Comme nous pouvons donc nous rallier entièrement, en définitive, aux arguments du gouvernement néerlandais et de la Commission dans cette affaire, nous vous proposons, en conclusion, de donner aux questions posées par le Hoge Raad, conformément à la proposition de la Commission, la réponse suivante:
« Le premier acheteur qui s'est engagé à respecter les conditions visées à l'article 6, paragraphe 1, sous c), du règlement (CEE) no 232/75 n'est pas, sauf cas de force majeure, libéré de ses engagements s'il n'a pas rempli ces conditions, et il n'a pas droit à la libération de la caution de transformation constituée si l'exemplaire de contrôle ou le document prescrit n'a pas été produit. La circonstance que cet acheteur a agi en se fiant à la qualité matérielle des contrôles opérés sur des transactions antérieures ayant donné lieu à la remise de déclarations de douane — dont le contenu s'est ultérieurement révélé inexact — et à la libération des cautions de transformation constituées pour les lots de beurre visés dans ces déclarations, étant entendu qu'il n'aurait pas réalisé les achats et livraisons en question si les autorités concernées avaient correctement exercé les contrôles afférents aux lots antérieurs, ne saurait constituer un cas de force majeure, ni d'ailleurs libérer cet acheteur de ses engagements ou lui donner droit à la restitution de la caution. »
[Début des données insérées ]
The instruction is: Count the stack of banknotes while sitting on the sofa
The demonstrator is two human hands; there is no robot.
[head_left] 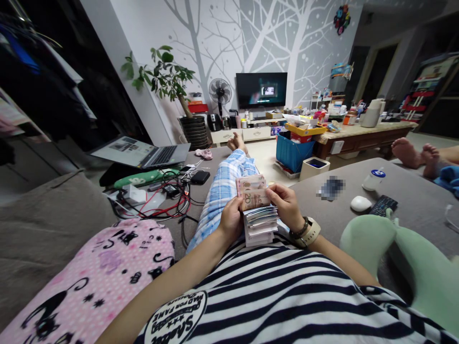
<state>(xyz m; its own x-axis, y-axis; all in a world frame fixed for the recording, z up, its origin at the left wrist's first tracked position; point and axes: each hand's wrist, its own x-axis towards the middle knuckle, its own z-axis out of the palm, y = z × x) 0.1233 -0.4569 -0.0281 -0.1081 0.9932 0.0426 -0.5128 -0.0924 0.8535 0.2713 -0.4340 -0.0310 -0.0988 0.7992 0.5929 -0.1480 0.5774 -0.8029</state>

( *1 ) Traduit du néerlandais.
( 1 ) Lors de l'audience, les demanderesses en cassation ont proposé la réponse suivante quelque peu simplifiée: « Le droit communautaire ne s'oppose pas à une règle de droit national en vertu de laquelle le dépositaire d'une caution de transformation au sens de l'article 12 du règlement no 232/75 dispose, dans le cadre d'une procédure visant à réclamer cette caution, de la possibilité d'invoquer á sa décharge des circonstances qui lui sont étrangères, consistant notamment dans des actes ou des négligences commis par les autorités chargées de l'exécution de la politique agricole commune, s'il peut être établi que le dépositaire de la caution a pu agir en croyant de bonne foi que les autorités ont exécuté les obligations qui leur sont imposées par les prescriptions concernées, de la manière dont agit habituellement et régulièrement une autorité faisant preuve d'une diligence normale. »
( 2 ) D'une manière plus générale, la « théorie de la Schutznorm » (terme difficilement traduisible en néerlandais et en français) est une doctrine que établit un critère pour répondre à la question de savoir si un intéressé peut introduire une action en responsabilité délictuelle contre celui (personne privée ou autorité publique) qui agit en contravention avec une prescription légale. On attache une importance décisive dans ce cas au point de savoir si cette prescription légale doit également être considérée comme protégeant ses propres intérêts.
( 3 ) En particulier, l'argumentation des demanderesses en cassation a propos de l'article 12 de la directive 76/308/CEE (JO 1976, L 73, p. 18) mériterait d'être examinée dans un contexte concret différent de celui dont il s'agit dans l'espèce actuelle.
( 4 ) Sur quelques points, nous avons ajouté une précision entre parenthèses.
( 5 ) En ce qui concerne cette conception, nous renvoyons à nos conclusions dans l'affaire 124/83, où nous avons dit qu'elle ne parait être correcte que pour autant que le droit de recours du premier acheteur vis-à-vis de ses propres acheteurs n'est pas encore prescrit. En dehors de cette limite, une garantie bancaire ou une autre sûreté pourra sans doute effectivement être obtenue très difficilement dans la pratique.